The ‘green_func’ selectively increases green channel intensity, adding values ranging from 20 to 90 and applying rotation (0° to 60°), which can highlight specific aspects in green-dominant images. The ‘clahe_func’ uses Contrast Limited Adaptive Histogram Equalization (CLAHE) for local contrast enhancement, with clip limits ranging from 2 to 10 and tile grid sizes from 4 to 20. Gamma contrast adjustments (1.0 to 3.0) help to manage overall brightness and contrast. The ‘blue_func’ increases blue channel intensity by adding values ranging from 20 to 90, with a rotation range of 0° to 60°, which might be useful in images where blue tones are dominating. The ‘flip_func’ adds diversity by flipping images horizontally and vertically (probability = 1.0) and using histogram equalization to improve contrast. The ‘edge_func’ is concerned with recognizing and strengthening edges through edge detection (alpha = 0 to 0.4, direction = 0.0 to 1.0) and directed edge detection (alpha = 0 to 0.4), which aids in the identification of crucial structural details. Together, these augmentation strategies increase dataset diversity, allowing the model to generalize more well across diverse imaging settings, ultimately boosting adaptability and accuracy.
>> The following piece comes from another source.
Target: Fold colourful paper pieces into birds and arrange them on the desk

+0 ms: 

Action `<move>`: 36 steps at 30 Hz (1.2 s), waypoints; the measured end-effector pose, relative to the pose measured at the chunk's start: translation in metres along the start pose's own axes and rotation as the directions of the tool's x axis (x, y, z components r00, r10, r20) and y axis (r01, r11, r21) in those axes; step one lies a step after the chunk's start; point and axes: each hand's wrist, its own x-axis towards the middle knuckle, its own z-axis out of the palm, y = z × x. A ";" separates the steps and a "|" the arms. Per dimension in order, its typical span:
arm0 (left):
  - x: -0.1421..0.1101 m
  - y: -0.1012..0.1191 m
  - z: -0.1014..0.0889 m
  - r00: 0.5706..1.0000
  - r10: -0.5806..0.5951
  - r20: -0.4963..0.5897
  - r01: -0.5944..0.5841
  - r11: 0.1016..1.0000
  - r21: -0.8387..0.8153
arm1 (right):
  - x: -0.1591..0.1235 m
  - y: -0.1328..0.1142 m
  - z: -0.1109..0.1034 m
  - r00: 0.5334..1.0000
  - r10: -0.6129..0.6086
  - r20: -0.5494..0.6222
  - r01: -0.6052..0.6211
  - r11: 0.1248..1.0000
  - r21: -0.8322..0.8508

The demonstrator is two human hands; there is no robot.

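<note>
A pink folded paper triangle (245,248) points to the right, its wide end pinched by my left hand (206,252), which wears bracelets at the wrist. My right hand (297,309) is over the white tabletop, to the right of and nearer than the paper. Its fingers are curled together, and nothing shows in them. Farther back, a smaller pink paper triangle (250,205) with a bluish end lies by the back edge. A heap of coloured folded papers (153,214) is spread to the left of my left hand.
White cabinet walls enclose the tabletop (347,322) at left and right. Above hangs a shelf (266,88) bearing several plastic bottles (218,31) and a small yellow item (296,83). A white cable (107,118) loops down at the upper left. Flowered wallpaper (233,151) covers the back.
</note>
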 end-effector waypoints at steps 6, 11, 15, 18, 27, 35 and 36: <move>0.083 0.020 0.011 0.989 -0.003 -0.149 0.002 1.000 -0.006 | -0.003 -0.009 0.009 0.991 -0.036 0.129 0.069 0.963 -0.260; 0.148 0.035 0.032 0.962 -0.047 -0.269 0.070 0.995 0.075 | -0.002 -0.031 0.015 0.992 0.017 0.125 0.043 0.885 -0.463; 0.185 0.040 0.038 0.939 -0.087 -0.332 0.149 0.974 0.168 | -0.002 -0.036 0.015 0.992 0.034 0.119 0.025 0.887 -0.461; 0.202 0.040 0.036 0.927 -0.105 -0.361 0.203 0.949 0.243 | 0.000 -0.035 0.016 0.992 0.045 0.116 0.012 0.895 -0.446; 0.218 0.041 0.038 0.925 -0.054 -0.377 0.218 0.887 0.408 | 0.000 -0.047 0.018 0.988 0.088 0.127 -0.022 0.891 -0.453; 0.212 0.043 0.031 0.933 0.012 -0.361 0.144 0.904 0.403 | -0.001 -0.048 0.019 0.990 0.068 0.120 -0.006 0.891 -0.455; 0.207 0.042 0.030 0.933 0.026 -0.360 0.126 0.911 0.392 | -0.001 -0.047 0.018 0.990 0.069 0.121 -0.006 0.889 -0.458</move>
After augmentation, the training set grows by a factor of 11. Tables 2 and 3 provide the updated training, validation, and test data distributions for the LBC and SIPaKMeD databases following augmentation and scaling. In addition, real-time image augmentation is performed employing the Keras library’s ‘ImageDataGenerator’ function. The above function arbitrarily modifies images, ensuring the algorithm is trained on several images for each epoch. The function’s arguments are set up as follows: zoom_range = 1.2, rotation_range = 20, horizontal_flip = True, featurewise_center = False, brightness_range = (0.4, 1.4), fill_mode = nearest, width_shift_range = 0.2, vertical_flip = True, height_shift_range = 0.2, and channel_shift_range = 20.
Methodology
The following part explains the method described in this research for analyzing cervix images to detect cancer cells. Figure 4 shows the framework of the suggested hybrid learning model.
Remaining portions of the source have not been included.